[[ Data for processing, beginning ]]
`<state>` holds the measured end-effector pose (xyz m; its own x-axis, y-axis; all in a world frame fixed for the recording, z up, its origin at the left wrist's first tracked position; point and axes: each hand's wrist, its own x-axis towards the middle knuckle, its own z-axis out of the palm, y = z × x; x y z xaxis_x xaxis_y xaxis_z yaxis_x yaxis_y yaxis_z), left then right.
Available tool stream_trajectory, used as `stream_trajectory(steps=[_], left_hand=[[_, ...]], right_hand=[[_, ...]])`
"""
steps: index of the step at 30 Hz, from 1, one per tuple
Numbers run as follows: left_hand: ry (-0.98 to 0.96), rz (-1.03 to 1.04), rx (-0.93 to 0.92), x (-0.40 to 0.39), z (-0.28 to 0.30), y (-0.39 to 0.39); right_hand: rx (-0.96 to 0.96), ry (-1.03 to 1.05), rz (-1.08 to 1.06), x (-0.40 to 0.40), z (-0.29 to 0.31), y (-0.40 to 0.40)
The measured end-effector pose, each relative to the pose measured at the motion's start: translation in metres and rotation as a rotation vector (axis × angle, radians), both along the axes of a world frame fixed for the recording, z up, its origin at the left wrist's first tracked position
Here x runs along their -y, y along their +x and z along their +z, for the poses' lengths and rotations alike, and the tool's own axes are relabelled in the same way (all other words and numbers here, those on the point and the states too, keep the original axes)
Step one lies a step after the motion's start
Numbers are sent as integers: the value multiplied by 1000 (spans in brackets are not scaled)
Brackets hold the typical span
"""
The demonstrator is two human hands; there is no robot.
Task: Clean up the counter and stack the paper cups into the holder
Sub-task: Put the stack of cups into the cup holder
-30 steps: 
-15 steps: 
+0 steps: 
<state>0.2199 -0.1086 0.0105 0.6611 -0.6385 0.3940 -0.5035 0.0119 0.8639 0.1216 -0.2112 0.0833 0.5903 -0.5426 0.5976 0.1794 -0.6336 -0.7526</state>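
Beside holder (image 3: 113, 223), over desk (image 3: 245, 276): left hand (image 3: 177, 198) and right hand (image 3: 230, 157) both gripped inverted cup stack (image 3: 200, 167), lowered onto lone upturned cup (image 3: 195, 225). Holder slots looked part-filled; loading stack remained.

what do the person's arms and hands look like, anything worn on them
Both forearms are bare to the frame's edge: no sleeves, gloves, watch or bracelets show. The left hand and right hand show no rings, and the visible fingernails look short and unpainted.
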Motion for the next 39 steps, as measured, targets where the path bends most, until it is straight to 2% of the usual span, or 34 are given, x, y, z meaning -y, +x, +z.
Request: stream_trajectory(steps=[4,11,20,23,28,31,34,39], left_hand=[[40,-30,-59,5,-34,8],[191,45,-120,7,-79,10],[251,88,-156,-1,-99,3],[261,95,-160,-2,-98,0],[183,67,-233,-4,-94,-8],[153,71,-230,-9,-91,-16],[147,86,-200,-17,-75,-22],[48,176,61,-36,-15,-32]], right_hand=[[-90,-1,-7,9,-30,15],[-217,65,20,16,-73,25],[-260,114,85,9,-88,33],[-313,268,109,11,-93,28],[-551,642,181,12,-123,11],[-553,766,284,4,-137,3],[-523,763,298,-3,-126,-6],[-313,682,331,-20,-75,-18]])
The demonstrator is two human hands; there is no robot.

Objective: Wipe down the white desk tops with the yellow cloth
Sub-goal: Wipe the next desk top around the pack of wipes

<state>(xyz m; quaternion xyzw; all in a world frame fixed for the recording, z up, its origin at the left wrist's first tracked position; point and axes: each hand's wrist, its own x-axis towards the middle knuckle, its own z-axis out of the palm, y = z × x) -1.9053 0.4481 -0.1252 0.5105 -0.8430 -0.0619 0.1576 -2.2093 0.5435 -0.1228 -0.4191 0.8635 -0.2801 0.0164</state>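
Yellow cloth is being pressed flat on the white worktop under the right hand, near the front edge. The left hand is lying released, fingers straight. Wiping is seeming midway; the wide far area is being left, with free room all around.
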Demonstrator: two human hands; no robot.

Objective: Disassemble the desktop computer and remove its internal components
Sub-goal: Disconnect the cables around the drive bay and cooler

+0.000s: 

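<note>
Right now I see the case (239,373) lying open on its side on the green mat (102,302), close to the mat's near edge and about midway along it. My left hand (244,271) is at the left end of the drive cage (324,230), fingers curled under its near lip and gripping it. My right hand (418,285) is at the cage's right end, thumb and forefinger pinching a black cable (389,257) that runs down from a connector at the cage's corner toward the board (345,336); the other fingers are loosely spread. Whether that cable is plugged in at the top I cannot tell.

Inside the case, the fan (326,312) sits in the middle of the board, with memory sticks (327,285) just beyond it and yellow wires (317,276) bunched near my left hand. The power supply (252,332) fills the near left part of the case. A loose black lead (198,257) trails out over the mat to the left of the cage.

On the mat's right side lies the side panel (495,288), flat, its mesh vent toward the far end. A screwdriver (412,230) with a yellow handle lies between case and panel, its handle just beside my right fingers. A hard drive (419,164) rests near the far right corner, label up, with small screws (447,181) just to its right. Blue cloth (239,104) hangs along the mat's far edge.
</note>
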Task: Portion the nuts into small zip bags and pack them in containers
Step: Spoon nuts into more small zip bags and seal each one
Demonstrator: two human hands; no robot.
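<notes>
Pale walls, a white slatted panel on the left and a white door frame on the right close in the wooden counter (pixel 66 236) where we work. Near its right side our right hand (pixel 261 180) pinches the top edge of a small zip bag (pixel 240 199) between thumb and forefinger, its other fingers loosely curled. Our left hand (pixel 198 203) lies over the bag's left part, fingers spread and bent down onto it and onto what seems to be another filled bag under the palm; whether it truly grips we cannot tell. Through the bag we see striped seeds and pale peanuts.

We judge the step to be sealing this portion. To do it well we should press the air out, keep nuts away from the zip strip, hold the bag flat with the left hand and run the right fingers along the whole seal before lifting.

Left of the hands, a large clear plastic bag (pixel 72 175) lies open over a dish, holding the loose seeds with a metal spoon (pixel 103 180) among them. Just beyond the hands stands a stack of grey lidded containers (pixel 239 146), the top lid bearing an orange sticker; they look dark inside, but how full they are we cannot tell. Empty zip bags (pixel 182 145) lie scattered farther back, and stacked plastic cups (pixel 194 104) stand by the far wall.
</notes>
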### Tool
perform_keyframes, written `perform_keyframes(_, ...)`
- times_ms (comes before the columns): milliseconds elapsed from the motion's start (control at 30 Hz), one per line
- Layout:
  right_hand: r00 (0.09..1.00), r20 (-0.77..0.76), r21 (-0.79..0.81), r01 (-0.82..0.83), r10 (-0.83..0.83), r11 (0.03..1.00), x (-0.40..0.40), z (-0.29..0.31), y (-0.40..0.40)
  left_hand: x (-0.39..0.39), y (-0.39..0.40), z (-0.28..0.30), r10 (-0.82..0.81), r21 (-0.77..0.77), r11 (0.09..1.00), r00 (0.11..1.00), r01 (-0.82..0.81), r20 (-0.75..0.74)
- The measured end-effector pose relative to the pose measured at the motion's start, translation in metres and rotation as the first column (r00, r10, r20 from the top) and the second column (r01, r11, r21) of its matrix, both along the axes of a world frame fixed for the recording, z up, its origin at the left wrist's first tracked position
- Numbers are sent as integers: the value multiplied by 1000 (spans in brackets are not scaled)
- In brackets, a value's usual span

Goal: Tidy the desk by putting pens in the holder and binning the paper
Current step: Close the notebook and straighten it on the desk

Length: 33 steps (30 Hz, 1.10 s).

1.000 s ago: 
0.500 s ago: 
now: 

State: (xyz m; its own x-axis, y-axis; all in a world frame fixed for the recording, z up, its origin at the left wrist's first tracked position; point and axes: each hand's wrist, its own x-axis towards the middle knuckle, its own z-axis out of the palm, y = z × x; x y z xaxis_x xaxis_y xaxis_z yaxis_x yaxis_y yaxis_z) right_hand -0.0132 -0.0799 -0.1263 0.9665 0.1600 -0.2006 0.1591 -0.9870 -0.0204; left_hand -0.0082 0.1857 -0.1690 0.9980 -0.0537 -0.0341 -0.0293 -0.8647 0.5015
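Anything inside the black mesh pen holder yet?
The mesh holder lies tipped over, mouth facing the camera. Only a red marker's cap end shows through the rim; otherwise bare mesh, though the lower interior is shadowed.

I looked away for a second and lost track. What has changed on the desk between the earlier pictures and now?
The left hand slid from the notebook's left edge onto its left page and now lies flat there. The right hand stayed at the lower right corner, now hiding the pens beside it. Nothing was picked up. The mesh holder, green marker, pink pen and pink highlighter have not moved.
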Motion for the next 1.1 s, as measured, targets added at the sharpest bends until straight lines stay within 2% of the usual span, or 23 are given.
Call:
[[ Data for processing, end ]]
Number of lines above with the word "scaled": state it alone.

§ Task result
2